§ Task requirements
Would you copy the lines below exactly and omit the images?

§ Source material
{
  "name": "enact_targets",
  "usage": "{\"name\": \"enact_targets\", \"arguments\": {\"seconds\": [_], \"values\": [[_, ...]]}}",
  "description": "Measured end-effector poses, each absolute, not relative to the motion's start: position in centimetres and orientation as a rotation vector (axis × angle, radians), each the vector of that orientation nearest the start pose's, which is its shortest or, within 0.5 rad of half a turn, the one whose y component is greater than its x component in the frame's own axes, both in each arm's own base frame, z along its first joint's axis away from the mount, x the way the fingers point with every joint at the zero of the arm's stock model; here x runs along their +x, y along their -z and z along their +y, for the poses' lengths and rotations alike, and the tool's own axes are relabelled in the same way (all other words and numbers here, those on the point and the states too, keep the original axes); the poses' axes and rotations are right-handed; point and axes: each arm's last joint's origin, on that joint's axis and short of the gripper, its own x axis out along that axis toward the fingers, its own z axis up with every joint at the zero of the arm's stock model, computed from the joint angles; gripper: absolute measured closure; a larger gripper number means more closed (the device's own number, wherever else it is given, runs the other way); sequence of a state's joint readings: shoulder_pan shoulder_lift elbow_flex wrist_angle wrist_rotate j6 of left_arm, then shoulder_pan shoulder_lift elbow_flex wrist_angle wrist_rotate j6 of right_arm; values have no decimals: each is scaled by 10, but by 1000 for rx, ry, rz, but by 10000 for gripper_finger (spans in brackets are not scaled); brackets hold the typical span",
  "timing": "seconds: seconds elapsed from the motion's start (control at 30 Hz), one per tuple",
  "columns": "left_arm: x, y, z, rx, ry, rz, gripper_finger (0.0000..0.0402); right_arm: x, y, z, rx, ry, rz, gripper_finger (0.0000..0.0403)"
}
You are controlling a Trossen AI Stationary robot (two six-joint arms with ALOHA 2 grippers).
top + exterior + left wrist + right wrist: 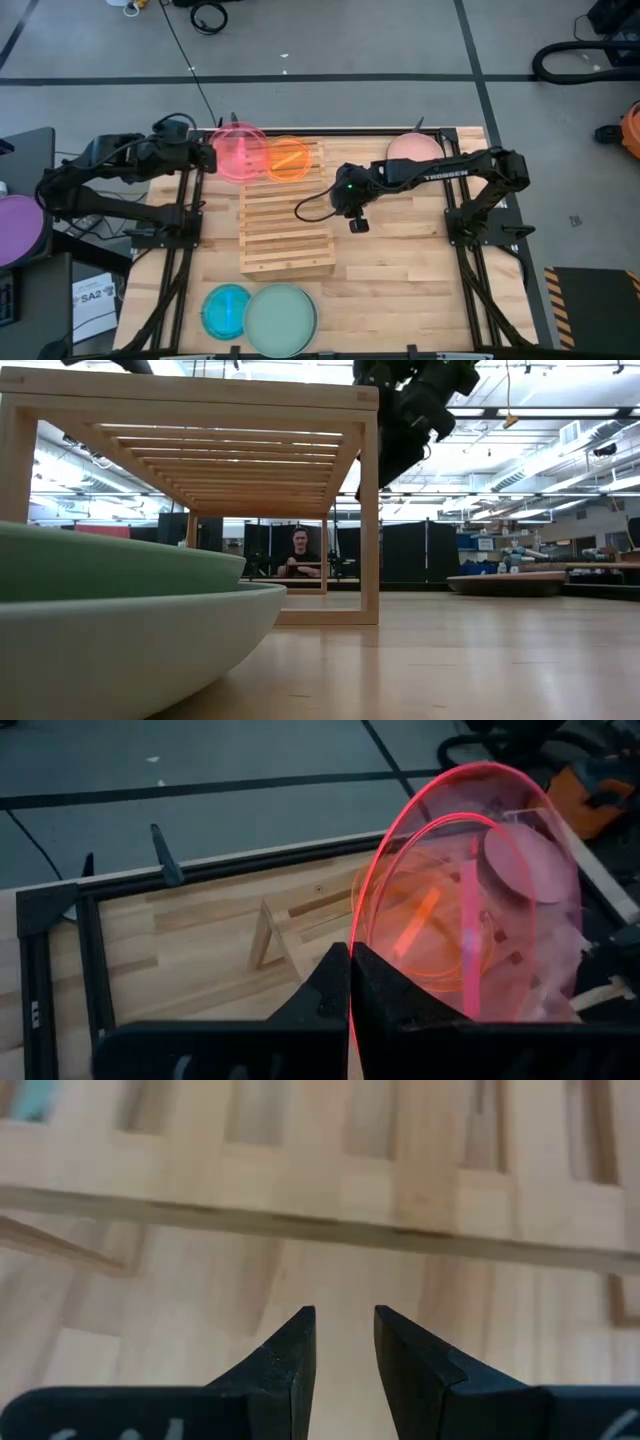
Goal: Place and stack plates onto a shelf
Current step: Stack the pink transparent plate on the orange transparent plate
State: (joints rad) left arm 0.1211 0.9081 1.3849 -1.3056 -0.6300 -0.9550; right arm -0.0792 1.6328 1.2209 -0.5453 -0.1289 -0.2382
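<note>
The red plate (470, 900) is pinched by its rim in the left gripper (212, 156), carried just beyond the shelf (287, 212) edge toward the orange plate (288, 158) for stacking, while the right gripper (345, 1345), narrowly parted and empty, is held beside the shelf.

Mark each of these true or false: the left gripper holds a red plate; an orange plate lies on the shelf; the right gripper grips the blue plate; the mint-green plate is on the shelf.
1. The left gripper holds a red plate. True.
2. An orange plate lies on the shelf. True.
3. The right gripper grips the blue plate. False: it hangs open and empty beside the shelf; the blue plate lies on the table.
4. The mint-green plate is on the shelf. False: it lies on the table beside the blue plate.
</note>
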Motion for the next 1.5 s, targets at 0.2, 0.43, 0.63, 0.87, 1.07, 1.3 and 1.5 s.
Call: {"name": "enact_targets", "arguments": {"seconds": [0.2,0.43,0.63,0.87,1.07,1.3,1.5], "values": [[128,-403,33,-604,-1036,483,396,346,-250,-17,-130,-187,857,292],[154,-393,36,-546,-1047,568,394,350,-252,-8,-142,-213,816,292],[175,-387,40,-499,-1038,602,394,350,-252,-5,-156,-214,806,292],[196,-383,57,-458,-1013,618,393,344,-253,-9,-183,-145,867,292],[208,-377,80,-480,-977,652,393,323,-269,-15,-198,-82,922,292],[215,-366,106,-539,-954,719,393,302,-297,-22,-197,-41,858,292],[217,-359,121,-605,-927,749,393,283,-317,-31,-230,24,809,292]]}}
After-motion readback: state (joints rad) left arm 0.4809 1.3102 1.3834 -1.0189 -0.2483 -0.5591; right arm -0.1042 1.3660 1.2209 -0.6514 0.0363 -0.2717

§ Exercise response
{
  "name": "enact_targets",
  "usage": "{\"name\": \"enact_targets\", \"arguments\": {\"seconds\": [_], \"values\": [[_, ...]]}}",
  "description": "Measured end-effector poses, each absolute, not relative to the motion's start: position in centimetres and orientation as a rotation vector (axis × angle, radians), each the vector of that orientation nearest the start pose's, which is its shortest or, within 0.5 rad of half a turn, the one whose y component is greater than its x component in the frame's own axes, both in each arm's own base frame, z along its first joint's axis away from the mount, x the way the fingers point with every joint at the zero of the arm's stock model; here x runs along their +x, y along their -z and z along their +y, for the poses' lengths and rotations alike, and the tool's own axes are relabelled in the same way (all other words and numbers here, those on the point and the states too, keep the original axes); the poses' axes and rotations are right-handed; point and axes: each arm's last joint's origin, on that joint's axis and short of the gripper, its own x axis out along that axis toward the fingers, its own z axis up with every joint at the zero of the arm's stock model, computed from the joint angles; gripper: absolute measured closure; a larger gripper number means more closed (the device's own number, wherever else it is given, runs the other way); sequence of a state's joint readings: shoulder_pan shoulder_lift elbow_flex wrist_angle wrist_rotate j6 of left_arm, then shoulder_pan shoulder_lift elbow_flex wrist_angle wrist_rotate j6 of right_arm; values have no decimals: each is scaled by 10, but by 1000 for rx, ry, rz, but by 10000 for gripper_finger (spans in brackets are not scaled); brackets hold the typical span",
  "timing": "seconds: seconds elapsed from the motion's start (control at 30 Hz), one per tuple",
  "columns": "left_arm: x, y, z, rx, ry, rz, gripper_finger (0.0000..0.0402); right_arm: x, y, z, rx, ry, rz, gripper_finger (0.0000..0.0403)"
}
You are controlling a Trossen AI Stationary robot (two six-joint arms with ALOHA 2 grippers).
top + exterior + left wrist + right wrist: 
Goal: Place and stack plates onto a shelf
Current step: Stack the pink transparent plate on the orange transparent plate
State: (joints rad) left arm 0.1211 0.9081 1.3849 -1.3056 -0.6300 -0.9550; right arm -0.0792 1.6328 1.2209 -0.5453 -0.1289 -0.2382
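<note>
The red plate (470, 900) is pinched by its rim in the left gripper (212, 156), carried just beyond the shelf (287, 212) edge toward the orange plate (288, 158) for stacking, while the right gripper (345, 1345), narrowly parted and empty, is held beside the shelf.

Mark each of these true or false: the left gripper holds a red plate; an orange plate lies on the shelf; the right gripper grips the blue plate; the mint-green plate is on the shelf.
1. The left gripper holds a red plate. True.
2. An orange plate lies on the shelf. True.
3. The right gripper grips the blue plate. False: it hangs open and empty beside the shelf; the blue plate lies on the table.
4. The mint-green plate is on the shelf. False: it lies on the table beside the blue plate.
</note>
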Motion for the next 1.5 s, targets at 0.2, 0.43, 0.63, 0.87, 1.07, 1.3 and 1.5 s.
Call: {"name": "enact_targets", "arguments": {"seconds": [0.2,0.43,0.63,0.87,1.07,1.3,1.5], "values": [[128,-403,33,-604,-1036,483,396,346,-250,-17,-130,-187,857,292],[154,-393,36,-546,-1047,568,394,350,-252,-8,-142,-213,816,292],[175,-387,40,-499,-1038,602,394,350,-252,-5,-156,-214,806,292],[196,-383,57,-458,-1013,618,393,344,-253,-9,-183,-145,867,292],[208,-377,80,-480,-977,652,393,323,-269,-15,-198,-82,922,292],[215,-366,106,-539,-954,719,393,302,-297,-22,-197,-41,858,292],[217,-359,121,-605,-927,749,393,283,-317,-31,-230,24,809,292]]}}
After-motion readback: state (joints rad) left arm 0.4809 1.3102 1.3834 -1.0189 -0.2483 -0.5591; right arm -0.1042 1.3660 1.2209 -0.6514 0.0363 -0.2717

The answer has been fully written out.